Transcribe the data exactly, pictures excluded.

SUPPLIED INFORMATION —
────────────────
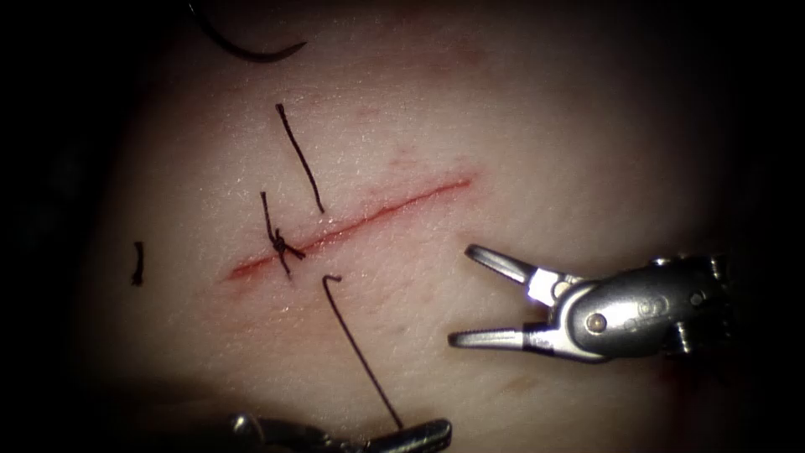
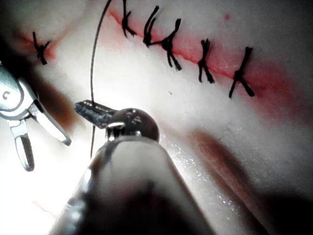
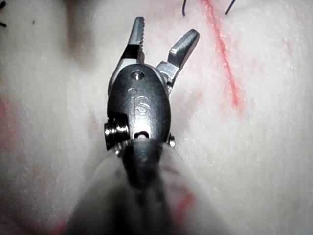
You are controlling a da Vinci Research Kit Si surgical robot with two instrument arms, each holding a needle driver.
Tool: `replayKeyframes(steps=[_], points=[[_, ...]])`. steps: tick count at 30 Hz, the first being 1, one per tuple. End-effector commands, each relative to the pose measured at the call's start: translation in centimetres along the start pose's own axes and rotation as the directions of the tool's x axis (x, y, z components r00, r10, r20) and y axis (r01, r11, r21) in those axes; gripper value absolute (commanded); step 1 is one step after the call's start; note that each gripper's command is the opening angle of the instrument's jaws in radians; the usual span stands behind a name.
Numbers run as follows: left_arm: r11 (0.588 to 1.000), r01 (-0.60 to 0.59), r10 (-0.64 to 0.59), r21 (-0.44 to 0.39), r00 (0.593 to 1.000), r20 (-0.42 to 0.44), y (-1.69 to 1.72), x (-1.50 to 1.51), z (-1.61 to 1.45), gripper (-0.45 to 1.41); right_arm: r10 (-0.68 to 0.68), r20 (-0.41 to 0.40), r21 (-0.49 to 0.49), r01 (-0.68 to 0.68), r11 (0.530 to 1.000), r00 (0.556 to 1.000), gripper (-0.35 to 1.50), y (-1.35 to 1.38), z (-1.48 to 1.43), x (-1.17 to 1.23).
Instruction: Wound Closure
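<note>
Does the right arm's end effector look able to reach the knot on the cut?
Probably yes: right end effector, open and empty, faces the knot across bare tissue; left end effector holds thread; needle lies free, upper left.

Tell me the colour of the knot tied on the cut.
Black: the knot sits dark on the red cut, clearest in the endoscope view.

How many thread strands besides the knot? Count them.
3: one strand above the cut; a short piece far left; a long strand below, in the left tool, shut. Right tool open, empty. Needle lies free, top. More may be hidden.
</note>
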Motion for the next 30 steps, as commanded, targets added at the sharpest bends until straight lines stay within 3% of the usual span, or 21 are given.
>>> replayKeyframes(steps=[1, 6, 19, 24, 25, 27, 30], points=[[1.0, 0.006, -0.006, -0.003, 1.0, -0.004, 0.05, 0.02, 0.05, -0.45, -0.034, -0.016, 0.009, 0.034, 0.999, 0.999, 1.03, -0.07, 0.19, -0.01], [1.0, -0.012, 0.012, -0.007, 1.0, -0.002, -0.13, 0.03, -0.02, -0.45, -0.149, -0.114, 0.046, 0.155, 0.987, 0.982, 1.08, -0.1, 0.44, 0.09], [1.0, -0.008, 0.008, -0.01, 1.0, 0.012, -0.14, -0.1, -0.04, -0.45, -0.187, -0.229, 0.116, 0.217, 0.969, 0.955, 1.04, -0.14, 0.66, 0.13], [1.0, -0.009, 0.009, -0.008, 1.0, 0.013, -0.13, -0.13, -0.06, -0.45, -0.19, -0.268, 0.133, 0.232, 0.964, 0.944, 0.88, -0.15, 0.69, 0.11], [1.0, -0.01, 0.01, -0.008, 1.0, 0.012, -0.12, -0.13, -0.07, -0.45, -0.19, -0.289, 0.142, 0.238, 0.961, 0.938, 0.42, -0.16, 0.68, 0.1], [1.0, -0.01, 0.01, -0.009, 1.0, 0.014, -0.12, -0.14, -0.09, -0.45, -0.189, -0.306, 0.149, 0.244, 0.958, 0.933, -0.3, -0.16, 0.67, 0.1], [1.0, -0.01, 0.01, -0.009, 1.0, 0.013, -0.11, -0.14, -0.09, -0.45, -0.19, -0.325, 0.16, 0.252, 0.954, 0.926, -0.35, -0.18, 0.67, 0.09]])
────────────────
EXERCISE OUTPUT —
You are controlling a da Vinci Research Kit Si surgical robot with two instrument arms, each holding a needle driver.
Tool: `replayKeyframes(steps=[_], points=[[_, ...]])`. steps: tick count at 30 Hz, the first being 1, one per tuple. End-effector commands, each relative to the pose measured at the call's start: translation in centimetres along the start pose's own axes and rotation as the directions of the tool's x axis (x, y, z components r00, r10, r20) and y axis (r01, r11, r21) in those axes; gripper value absolute (commanded); step 1 is one step after the call's start; note that each gripper's command is the opening angle of the instrument's jaws in radians; the usual span stands behind a name.
Numbers run as follows: left_arm: r11 (0.588 to 1.000), r01 (-0.60 to 0.59), r10 (-0.64 to 0.59), r21 (-0.44 to 0.39), r00 (0.593 to 1.000), r20 (-0.42 to 0.44), y (-1.69 to 1.72), x (-1.50 to 1.51), z (-1.61 to 1.45), gripper (-0.45 to 1.41); right_arm: r10 (-0.68 to 0.68), r20 (-0.41 to 0.40), r21 (-0.49 to 0.49), r01 (-0.68 to 0.68), r11 (0.530 to 1.000), r00 (0.556 to 1.000), gripper (-0.35 to 1.50), y (-1.35 to 1.38), z (-1.48 to 1.43), x (-1.17 to 1.23).
Instruction: Wound Closure
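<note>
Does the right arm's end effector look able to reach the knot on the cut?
Probably yes: right end effector, open and empty, faces the knot across bare tissue; left end effector holds thread; needle lies free, upper left.

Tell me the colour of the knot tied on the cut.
Black: the knot sits dark on the red cut, clearest in the endoscope view.

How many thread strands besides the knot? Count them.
3: one strand above the cut; a short piece far left; a long strand below, in the left tool, shut. Right tool open, empty. Needle lies free, top. More may be hidden.
</note>
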Motion for the next 30 steps, as commanded, targets added at the sharpest bends until straight lines stay within 3% of the usual span, or 21 are given.
>>> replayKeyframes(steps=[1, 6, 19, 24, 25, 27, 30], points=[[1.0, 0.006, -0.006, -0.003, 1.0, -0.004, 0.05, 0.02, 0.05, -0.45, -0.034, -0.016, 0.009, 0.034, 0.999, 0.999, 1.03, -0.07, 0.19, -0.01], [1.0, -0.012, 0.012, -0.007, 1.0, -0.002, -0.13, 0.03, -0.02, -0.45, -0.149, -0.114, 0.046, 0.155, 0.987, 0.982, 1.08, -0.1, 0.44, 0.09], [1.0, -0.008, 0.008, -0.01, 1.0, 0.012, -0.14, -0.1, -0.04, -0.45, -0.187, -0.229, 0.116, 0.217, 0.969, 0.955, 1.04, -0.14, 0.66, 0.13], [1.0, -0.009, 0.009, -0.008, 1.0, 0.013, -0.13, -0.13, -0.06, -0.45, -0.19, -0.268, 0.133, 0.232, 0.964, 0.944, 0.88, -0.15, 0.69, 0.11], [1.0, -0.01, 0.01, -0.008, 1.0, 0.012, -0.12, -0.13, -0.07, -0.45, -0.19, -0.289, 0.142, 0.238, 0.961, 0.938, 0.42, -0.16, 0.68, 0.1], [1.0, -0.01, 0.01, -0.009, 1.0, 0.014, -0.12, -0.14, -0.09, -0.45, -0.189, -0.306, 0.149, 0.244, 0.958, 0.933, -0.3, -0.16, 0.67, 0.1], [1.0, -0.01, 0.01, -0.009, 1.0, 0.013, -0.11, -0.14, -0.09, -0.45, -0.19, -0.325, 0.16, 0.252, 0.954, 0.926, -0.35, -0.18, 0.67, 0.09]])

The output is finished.